§ INSTRUCTIONS FOR THE TASK: Among the lines below, a stretch begins at the one with "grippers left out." and ends at the one with "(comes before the". Repeat that stretch exactly, ends included.

§ DATASET EXTRACT:
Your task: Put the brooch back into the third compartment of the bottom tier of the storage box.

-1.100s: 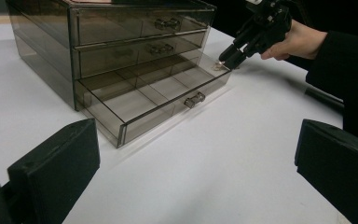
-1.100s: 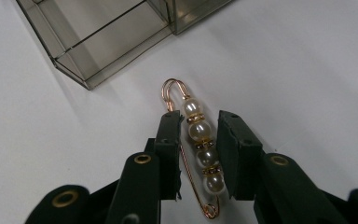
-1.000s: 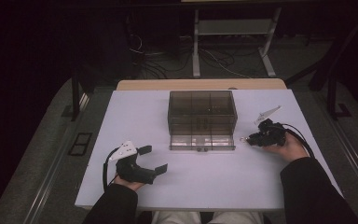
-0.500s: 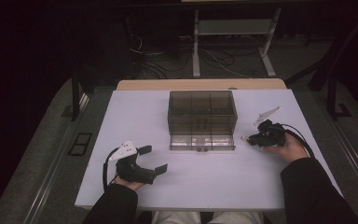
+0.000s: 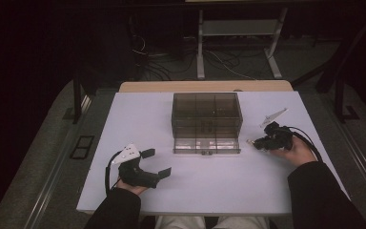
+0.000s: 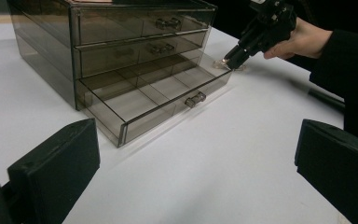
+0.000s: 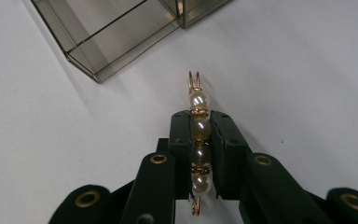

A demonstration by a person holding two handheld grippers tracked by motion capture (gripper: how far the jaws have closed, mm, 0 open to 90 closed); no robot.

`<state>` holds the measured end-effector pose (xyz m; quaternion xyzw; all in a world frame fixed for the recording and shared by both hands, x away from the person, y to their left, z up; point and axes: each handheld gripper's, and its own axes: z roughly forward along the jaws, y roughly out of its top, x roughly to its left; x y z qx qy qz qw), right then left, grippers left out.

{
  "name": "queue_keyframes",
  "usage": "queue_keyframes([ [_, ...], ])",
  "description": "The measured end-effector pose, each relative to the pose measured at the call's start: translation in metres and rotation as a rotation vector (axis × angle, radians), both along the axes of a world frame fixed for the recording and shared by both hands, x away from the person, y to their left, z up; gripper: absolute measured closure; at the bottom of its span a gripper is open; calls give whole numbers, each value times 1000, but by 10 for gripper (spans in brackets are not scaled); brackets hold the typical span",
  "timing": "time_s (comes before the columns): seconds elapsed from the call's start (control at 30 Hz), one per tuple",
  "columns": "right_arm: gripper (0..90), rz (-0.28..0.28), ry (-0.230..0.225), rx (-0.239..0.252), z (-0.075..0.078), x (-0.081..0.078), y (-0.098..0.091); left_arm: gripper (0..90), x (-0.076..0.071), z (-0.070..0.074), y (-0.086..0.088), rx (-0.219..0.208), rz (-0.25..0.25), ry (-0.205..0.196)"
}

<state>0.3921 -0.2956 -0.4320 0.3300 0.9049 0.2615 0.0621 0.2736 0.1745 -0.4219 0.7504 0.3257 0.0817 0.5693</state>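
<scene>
At lower centre of its own view, our right gripper [image 7: 199,154] was clamped on a pearl hairpin [image 7: 199,126], lying on the table [image 5: 209,181] right of the drawer box [image 5: 206,121]. Our left gripper [image 5: 155,162], lower left, gaped empty.

Drawer box [image 5: 207,117] sits mid-counter [image 5: 209,176] toward the far edge, its bottom drawer [image 5: 207,144] pulled out toward the person. Right tool [image 5: 262,142] is just right of that open drawer, low on the counter, with the pearl clip [image 7: 198,140] between its jaws. Left tool [image 5: 155,163] is near the front-left, well apart from the box.
</scene>
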Motion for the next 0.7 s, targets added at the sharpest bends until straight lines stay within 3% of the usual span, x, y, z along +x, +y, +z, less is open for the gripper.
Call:
queue_keyframes([
  [0.5, 787, -19, -3, 59, 14, -4, -3, 0, 0, 0, 0, 0, 3, 2],
  [0.7, 787, -17, -18, 62, 29, -6, -1, 0, 0, 0, 0, 1, 4, 1],
])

§ RESULT OF THIS TASK:
`<state>` holds the measured end-effector pose (xyz m; quaternion xyzw; all in a world frame fixed for the recording and shared by both hands, x away from the person, y to their left, z up; point and axes: each handheld gripper's, and its own axes: z roughly forward along the jaws, y roughly out of its top, x roughly to its left; x y z qx qy qz qw), right then left, grippers left out.

{
  "name": "queue_keyframes",
  "usage": "queue_keyframes([ [_, ...], ])",
  "description": "The measured end-effector pose, each relative to the pose measured at the call's start: translation in metres and rotation as a rotation vector (axis × angle, radians), both along the axes of a world frame fixed for the recording and shared by both hands, x away from the person, y to their left, z up; gripper: absolute measured closure; at the bottom of its span a gripper is open; calls give whole numbers, each value times 1000, but by 10 for gripper (spans in brackets are not scaled); brackets hold the typical span",
  "timing": "time_s (comes before the columns): seconds elapsed from the call's start (control at 30 Hz), one per tuple",

There is nothing further to the answer.